- _Description of the task_:
In your answer, copy every entry that follows exactly.

- _Extracted information_:
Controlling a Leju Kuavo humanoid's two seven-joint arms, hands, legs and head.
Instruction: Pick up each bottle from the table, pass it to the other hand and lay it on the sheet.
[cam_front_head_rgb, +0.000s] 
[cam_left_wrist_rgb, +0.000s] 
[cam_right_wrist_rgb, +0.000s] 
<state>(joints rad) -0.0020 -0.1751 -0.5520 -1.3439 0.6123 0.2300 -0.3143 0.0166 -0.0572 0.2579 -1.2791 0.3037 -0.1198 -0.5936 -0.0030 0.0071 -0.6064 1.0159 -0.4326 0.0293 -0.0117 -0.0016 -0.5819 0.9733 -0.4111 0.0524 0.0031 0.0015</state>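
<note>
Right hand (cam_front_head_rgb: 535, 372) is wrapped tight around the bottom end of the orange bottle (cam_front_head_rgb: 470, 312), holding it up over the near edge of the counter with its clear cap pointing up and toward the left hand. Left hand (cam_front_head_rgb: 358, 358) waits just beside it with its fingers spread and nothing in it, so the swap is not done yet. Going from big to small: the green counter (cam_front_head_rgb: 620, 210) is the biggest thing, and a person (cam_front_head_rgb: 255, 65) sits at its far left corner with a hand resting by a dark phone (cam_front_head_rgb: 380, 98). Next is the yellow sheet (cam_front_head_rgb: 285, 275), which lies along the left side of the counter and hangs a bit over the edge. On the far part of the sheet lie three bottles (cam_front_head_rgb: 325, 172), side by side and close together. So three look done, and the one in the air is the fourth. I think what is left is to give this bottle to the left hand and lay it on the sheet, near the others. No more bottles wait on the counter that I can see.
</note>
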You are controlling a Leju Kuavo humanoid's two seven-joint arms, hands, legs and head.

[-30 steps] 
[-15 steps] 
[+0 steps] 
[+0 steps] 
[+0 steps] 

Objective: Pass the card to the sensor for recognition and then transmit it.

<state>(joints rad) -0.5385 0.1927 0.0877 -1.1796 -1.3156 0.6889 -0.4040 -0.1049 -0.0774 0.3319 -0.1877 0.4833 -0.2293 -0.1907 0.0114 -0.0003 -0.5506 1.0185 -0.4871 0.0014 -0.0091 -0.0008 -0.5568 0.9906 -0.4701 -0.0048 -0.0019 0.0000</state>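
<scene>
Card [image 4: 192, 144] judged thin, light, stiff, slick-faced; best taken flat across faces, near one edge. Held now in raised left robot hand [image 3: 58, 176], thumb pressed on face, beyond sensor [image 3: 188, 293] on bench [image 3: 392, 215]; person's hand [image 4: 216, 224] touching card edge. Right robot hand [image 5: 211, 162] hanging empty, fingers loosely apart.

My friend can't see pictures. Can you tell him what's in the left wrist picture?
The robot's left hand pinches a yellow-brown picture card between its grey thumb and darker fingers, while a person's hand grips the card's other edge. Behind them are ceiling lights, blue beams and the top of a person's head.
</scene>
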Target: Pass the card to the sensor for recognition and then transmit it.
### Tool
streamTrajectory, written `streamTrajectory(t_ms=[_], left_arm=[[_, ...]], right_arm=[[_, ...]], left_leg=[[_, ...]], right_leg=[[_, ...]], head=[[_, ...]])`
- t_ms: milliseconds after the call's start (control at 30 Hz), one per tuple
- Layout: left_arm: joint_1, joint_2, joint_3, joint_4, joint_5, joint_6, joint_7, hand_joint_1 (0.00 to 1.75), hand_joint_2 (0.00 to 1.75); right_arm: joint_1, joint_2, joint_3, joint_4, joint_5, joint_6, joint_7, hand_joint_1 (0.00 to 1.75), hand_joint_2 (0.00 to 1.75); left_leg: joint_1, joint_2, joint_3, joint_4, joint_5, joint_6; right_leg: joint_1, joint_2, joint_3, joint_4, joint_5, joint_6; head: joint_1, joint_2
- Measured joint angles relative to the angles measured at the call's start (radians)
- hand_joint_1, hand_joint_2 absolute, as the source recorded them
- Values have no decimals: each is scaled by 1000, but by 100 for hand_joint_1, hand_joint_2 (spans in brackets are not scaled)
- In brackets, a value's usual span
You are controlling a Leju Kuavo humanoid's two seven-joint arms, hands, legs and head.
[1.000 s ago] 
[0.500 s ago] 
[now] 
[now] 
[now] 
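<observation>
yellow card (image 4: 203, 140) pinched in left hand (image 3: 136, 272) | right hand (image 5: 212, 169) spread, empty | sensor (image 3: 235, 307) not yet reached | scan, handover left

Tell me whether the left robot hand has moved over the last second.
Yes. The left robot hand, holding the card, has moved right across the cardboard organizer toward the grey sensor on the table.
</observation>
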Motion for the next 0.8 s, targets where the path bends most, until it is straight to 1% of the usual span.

- _Completed exercise_:
Controlling a Leju Kuavo humanoid's two seven-joint arms, hands, legs and head.
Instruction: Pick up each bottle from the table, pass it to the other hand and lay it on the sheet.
[cam_front_head_rgb, +0.000s] 
[cam_left_wrist_rgb, +0.000s] 
[cam_right_wrist_rgb, +0.000s] 
<state>(joints rad) -0.0020 -0.1751 -0.5520 -1.3439 0.6123 0.2300 -0.3143 0.0166 -0.0572 0.2579 -1.2791 0.3037 -0.1198 -0.5936 -0.0030 0.0071 -0.6064 1.0159 -0.4326 0.0293 -0.0117 -0.0016 -0.5819 0.9733 -0.4111 0.0524 0.0031 0.0015</state>
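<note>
Right hand (cam_front_head_rgb: 535, 372) is wrapped tight around the bottom end of the orange bottle (cam_front_head_rgb: 470, 312), holding it up over the near edge of the counter with its clear cap pointing up and toward the left hand. Left hand (cam_front_head_rgb: 358, 358) waits just beside it with its fingers spread and nothing in it, so the swap is not done yet. Going from big to small: the green counter (cam_front_head_rgb: 620, 210) is the biggest thing, and a person (cam_front_head_rgb: 255, 65) sits at its far left corner with a hand resting by a dark phone (cam_front_head_rgb: 380, 98). Next is the yellow sheet (cam_front_head_rgb: 285, 275), which lies along the left side of the counter and hangs a bit over the edge. On the far part of the sheet lie three bottles (cam_front_head_rgb: 325, 172), side by side and close together. So three look done, and the one in the air is the fourth. I think what is left is to give this bottle to the left hand and lay it on the sheet, near the others. No more bottles wait on the counter that I can see.
</note>
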You are controlling a Leju Kuavo humanoid's two seven-joint arms, hands, legs and head.

[-30 steps] 
[-15 steps] 
[+0 steps] 
[+0 steps] 
[+0 steps] 

Objective: Pass the card to the sensor for recognition and then transmit it.

<state>(joints rad) -0.5385 0.1927 0.0877 -1.1796 -1.3156 0.6889 -0.4040 -0.1049 -0.0774 0.3319 -0.1877 0.4833 -0.2293 -0.1907 0.0114 -0.0003 -0.5506 1.0185 -0.4871 0.0014 -0.0091 -0.0008 -0.5568 0.9906 -0.4701 -0.0048 -0.0019 0.0000</state>
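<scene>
Card [image 4: 192, 144] judged thin, light, stiff, slick-faced; best taken flat across faces, near one edge. Held now in raised left robot hand [image 3: 58, 176], thumb pressed on face, beyond sensor [image 3: 188, 293] on bench [image 3: 392, 215]; person's hand [image 4: 216, 224] touching card edge. Right robot hand [image 5: 211, 162] hanging empty, fingers loosely apart.

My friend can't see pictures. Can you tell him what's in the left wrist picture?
The robot's left hand pinches a yellow-brown picture card between its grey thumb and darker fingers, while a person's hand grips the card's other edge. Behind them are ceiling lights, blue beams and the top of a person's head.
</scene>
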Target: Pass the card to the sensor for recognition and then transmit it.
### Tool
streamTrajectory, written `streamTrajectory(t_ms=[_], left_arm=[[_, ...]], right_arm=[[_, ...]], left_leg=[[_, ...]], right_leg=[[_, ...]], head=[[_, ...]])`
- t_ms: milliseconds after the call's start (control at 30 Hz), one per tuple
- Layout: left_arm: joint_1, joint_2, joint_3, joint_4, joint_5, joint_6, joint_7, hand_joint_1 (0.00 to 1.75), hand_joint_2 (0.00 to 1.75); right_arm: joint_1, joint_2, joint_3, joint_4, joint_5, joint_6, joint_7, hand_joint_1 (0.00 to 1.75), hand_joint_2 (0.00 to 1.75); left_leg: joint_1, joint_2, joint_3, joint_4, joint_5, joint_6; right_leg: joint_1, joint_2, joint_3, joint_4, joint_5, joint_6; head: joint_1, joint_2
- Measured joint angles relative to the angles measured at the call's start (radians)
- hand_joint_1, hand_joint_2 absolute, as the source recorded them
- Values have no decimals: each is scaled by 1000, but by 100 for hand_joint_1, hand_joint_2 (spans in brackets are not scaled)
- In brackets, a value's usual span
You are controlling a Leju Kuavo humanoid's two seven-joint arms, hands, legs and head.
[1.000 s ago] 
[0.500 s ago] 
[now] 
[now] 
[now] 
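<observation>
yellow card (image 4: 203, 140) pinched in left hand (image 3: 136, 272) | right hand (image 5: 212, 169) spread, empty | sensor (image 3: 235, 307) not yet reached | scan, handover left

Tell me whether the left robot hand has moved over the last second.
Yes. The left robot hand, holding the card, has moved right across the cardboard organizer toward the grey sensor on the table.
</observation>
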Motion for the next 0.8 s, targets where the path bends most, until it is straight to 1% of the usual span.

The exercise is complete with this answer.